Washington Erdoğan'ı "en aklı başında yola" teşvik etmeli
Temsilciler Meclisi'nin Demokrat Partili eski Florida Milletvekili ve Türkiye Dostluk Grubu'nun eski eş başkanı Robert Wexler ise, Gezi gösterilerine ilişkin 
"Protestocuların Başbakan (Erdoğan'ın) idaresine karşı hem tarz hem de içerik olarak yaşadığı hayal kırıklığı, bölgedeki diktatörlük rejimlerine karşı yürütülen ayaklanmalarla hiçbir ilişkiye sahip değil" dedi. Bununla birlikte son protesto eylemlerinin Türk toplumu içindeki bir bölünmeyi yansıttığının da kuşku götürmediğini belirten Wexler, Washington'un Başbakan Erdoğan'ı "en aklı başında yola" teşvik etmesi gerektiğini savundu. 

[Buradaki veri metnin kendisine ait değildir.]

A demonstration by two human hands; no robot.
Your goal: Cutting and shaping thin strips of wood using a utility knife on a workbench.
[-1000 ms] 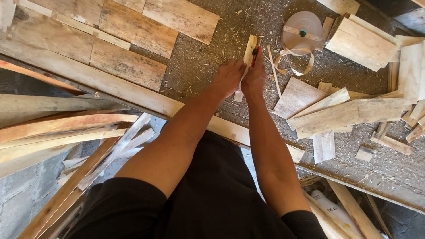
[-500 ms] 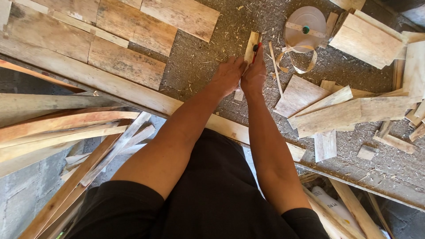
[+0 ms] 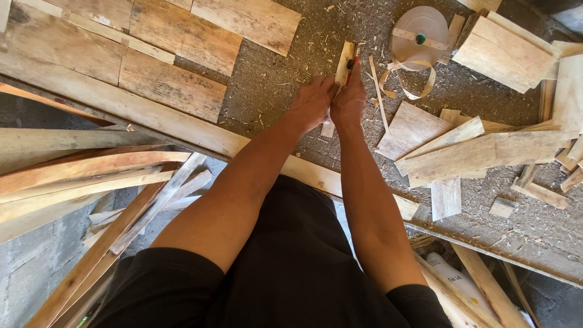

Erdoğan'ın son on yıl içinde "Türk demokrasisini temel anlamda güçlendirdiğine" dikkati çeken Robert Wexler, "Başbakan Erdoğan, Atatürk'ten bu yana en kayda değer Türk lideri olma yolunda" diye konuştu. 

Başbakan kınanmamalı
Arizona Üniversitesi McCain Uluslararası Liderlik Enstitüsü Başkanı Emekli büyükelçi Kurt Volker da, Türkiye'de yaşanan olaylardan dolayı Başbakan Erdoğan'ın kınanmaması gerektiğini savundu. "Erdoğan'ı kınamamalıyız, ama inandığımız ve Türk halkının büyük kesiminin kendi toplumlarında gerçekleşmesini istediği demokratik değerler hakkında güçlü bir şekilde sesimizi yükseltmeliyiz" dedi.